La piel de San Bartolomé, en la que se reconoce el autorretrato de Miguel Ángel, sugiere referencias más complejas. Según el mito griego, Marsias era un sátiro experto en tocar una especie de flauta doble. Apolo y él, uno con la lira y el otro con la flauta, se enfrentaron en una competición musical en la que el ganador podría tratar al perdedor como quisiera. La fábula tiene, como es habitual, otras variaciones y detalles pero, en esencia, cuenta cómo Marsias perdió y fue desollado vivo. Su piel, colgada de un árbol, originó el río que lleva su nombre. Varios autores sugieren que Buonarroti pintó en realidad un doble juicio en el altar mayor de la capilla Sixtina: el cristiano y el de Apolo sobre Marsias, identificado con Miguel Ángel. La interpretación asocia al sátiro que desafía a un dios con la idea de audacia, una cualidad artística considerada imprescindible durante el Renacimiento.

Interior y exterior
El mismo pasaje mítico fue tratado en esa época y durante el Barroco por pintores como Tiziano, José de Ribera y Luca Giordano, entre otros. También fue el tema de la instalación de Anish Kapoor para la sala de Turbinas de la Tate Modern en 2002. ‘Marsyas’ era una membrana gigantesca de color rojo que su autor comparó con una «piel arrancada» en alusión a la «falta de atrevimiento de los artistas para crear obras de arte más bellas que las de los dioses». Definió la monumental escultura como «un objeto desollado, hecho de piel tensada para revelar una relación compleja entre exterior e interior». La interpretación matizada del mito de Marsias es necesaria para abarcar los significados que sugiere Kapoor porque plantea el enfrentamiento entre los valores apolíneos y dionisiacos. Apolo representa luz y armonía. Es superior en todo al sátiro Marsias, energía sin encauzar apegada a la naturaleza salvaje y oscura. La acción, en apariencia despiadada, del dios resulta ser más una bendición que un castigo porque, al despojarle de la piel, permite que el interior aflore y fluya como un río.

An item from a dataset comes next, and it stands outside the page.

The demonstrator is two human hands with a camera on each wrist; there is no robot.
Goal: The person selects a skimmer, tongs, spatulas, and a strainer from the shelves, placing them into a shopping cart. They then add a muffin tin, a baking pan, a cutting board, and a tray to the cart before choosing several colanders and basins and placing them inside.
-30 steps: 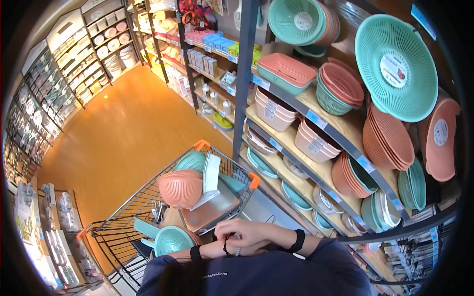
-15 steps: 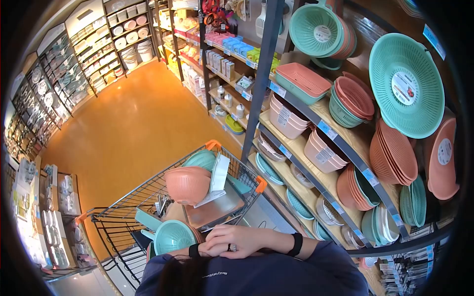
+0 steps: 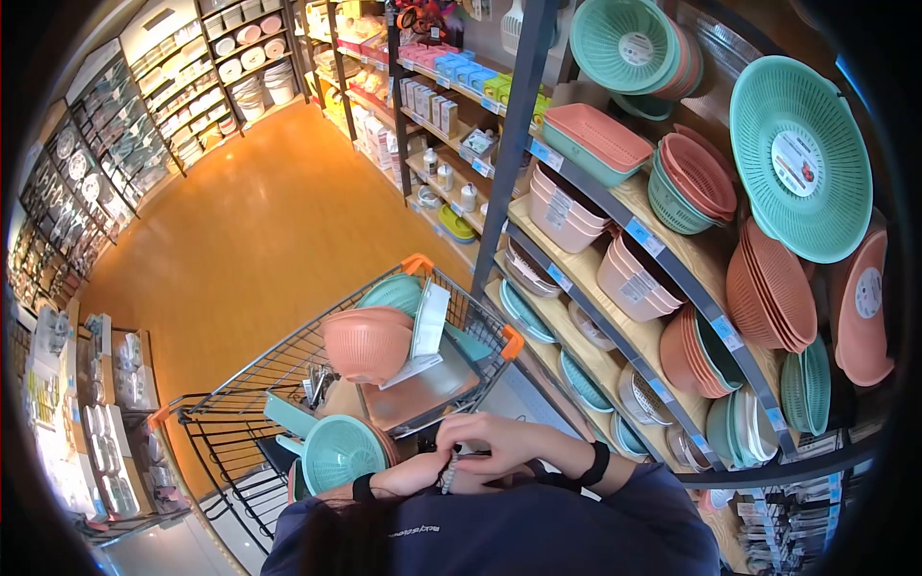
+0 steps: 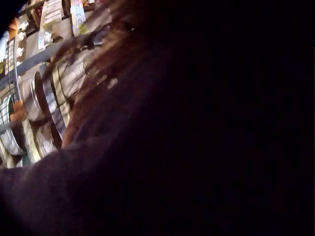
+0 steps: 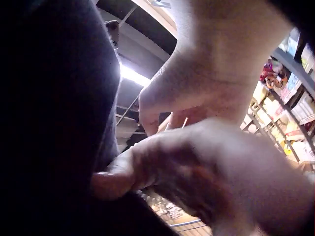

En el Barroco los artistas no abandonaron los temas mitológicos. Los siguieron reproduciendo -a menudo bajo atribuciones alegóricas- en alternancia con temas bíblicos o de otro tipo. Velázquez pinta, por ejemplo, ‘La fragua de Vulcano’; Rubens, ‘Las tres gracias’; Caravaggio, el ‘Baco enfermo’; y Rembrandt, ‘El rapto de Europa’. Con el Neoclasicismo se produce un nuevo resurgir apoyado en el descubrimiento de Pompeya y Herculano y se formaliza la teoría del ideal estético clásico que perdura hasta hoy. Aunque se da cierta preferencia a los temas más romanizados, en consonancia con el imperio napoleónico, en esa época el Apolo del Belvedere es considerado en Occidente la obra cumbre del arte de todos los tiempos y sirve como modelo a Antonio Cánova para crear -mito sobre mito- el ‘Perseo’.

El Romanticismo acaba con esa valoración y, en cierta medida, con la fascinación explícita por la herencia clásica, ya diluida en las manifestaciones artísticas de esa época y las posteriores. Sobre el futuro, queda abierta a interpretaciones la presencia del Apolo Belvedere en la Luna, su efigie adornando las insignias oficiales de los tripulantes del Apolo XVII.